WHAT TO DO: In the listing below, the lines starting with the line with "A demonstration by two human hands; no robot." and going on through the line with "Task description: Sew" are to be reproduced exactly, and only those.
═══ SUPPLIED DATA
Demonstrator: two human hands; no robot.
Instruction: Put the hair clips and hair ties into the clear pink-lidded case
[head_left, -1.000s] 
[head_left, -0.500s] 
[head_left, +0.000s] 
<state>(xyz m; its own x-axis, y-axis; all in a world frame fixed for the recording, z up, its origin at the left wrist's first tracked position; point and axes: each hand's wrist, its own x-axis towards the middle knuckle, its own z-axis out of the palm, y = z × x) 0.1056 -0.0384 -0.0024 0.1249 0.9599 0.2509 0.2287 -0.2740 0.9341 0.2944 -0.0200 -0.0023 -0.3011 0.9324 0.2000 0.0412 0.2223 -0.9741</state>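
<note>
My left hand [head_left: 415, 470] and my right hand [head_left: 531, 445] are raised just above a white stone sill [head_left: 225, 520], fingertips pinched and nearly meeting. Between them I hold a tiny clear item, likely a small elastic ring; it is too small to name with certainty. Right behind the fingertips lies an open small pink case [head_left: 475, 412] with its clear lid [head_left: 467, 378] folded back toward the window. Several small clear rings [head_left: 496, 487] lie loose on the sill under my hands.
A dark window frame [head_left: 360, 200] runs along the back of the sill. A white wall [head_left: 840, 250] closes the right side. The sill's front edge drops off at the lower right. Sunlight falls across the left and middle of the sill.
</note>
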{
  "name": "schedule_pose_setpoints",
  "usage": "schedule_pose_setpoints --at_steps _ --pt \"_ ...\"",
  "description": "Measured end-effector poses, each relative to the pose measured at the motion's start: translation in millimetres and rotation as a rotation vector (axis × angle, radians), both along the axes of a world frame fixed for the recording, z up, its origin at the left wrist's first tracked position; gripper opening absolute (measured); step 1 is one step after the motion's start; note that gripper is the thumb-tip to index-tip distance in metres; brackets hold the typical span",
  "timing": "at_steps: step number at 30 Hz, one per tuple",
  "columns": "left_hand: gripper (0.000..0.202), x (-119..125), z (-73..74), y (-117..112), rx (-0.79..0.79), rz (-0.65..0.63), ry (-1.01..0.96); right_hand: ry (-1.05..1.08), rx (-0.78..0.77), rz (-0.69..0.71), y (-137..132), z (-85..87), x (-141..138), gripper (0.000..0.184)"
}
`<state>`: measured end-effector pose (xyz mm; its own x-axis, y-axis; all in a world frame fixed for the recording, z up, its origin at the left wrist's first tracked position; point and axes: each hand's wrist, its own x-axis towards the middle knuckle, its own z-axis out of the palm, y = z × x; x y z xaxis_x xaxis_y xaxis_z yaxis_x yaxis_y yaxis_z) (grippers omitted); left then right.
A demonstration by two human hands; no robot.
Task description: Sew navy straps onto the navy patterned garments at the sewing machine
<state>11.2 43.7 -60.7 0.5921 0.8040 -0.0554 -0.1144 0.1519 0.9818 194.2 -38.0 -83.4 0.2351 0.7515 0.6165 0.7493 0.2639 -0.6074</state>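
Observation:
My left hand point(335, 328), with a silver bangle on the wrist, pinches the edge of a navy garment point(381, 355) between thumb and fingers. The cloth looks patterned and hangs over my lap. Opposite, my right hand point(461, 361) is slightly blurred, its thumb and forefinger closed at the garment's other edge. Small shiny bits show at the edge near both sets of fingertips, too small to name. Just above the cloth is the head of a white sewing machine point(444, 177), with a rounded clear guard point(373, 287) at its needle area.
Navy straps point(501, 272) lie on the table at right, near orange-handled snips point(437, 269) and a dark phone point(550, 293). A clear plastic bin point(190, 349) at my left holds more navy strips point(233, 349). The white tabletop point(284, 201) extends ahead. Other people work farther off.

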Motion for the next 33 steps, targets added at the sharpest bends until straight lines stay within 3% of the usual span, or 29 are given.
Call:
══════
EXERCISE RESULT:
A demonstration by two human hands; no robot.
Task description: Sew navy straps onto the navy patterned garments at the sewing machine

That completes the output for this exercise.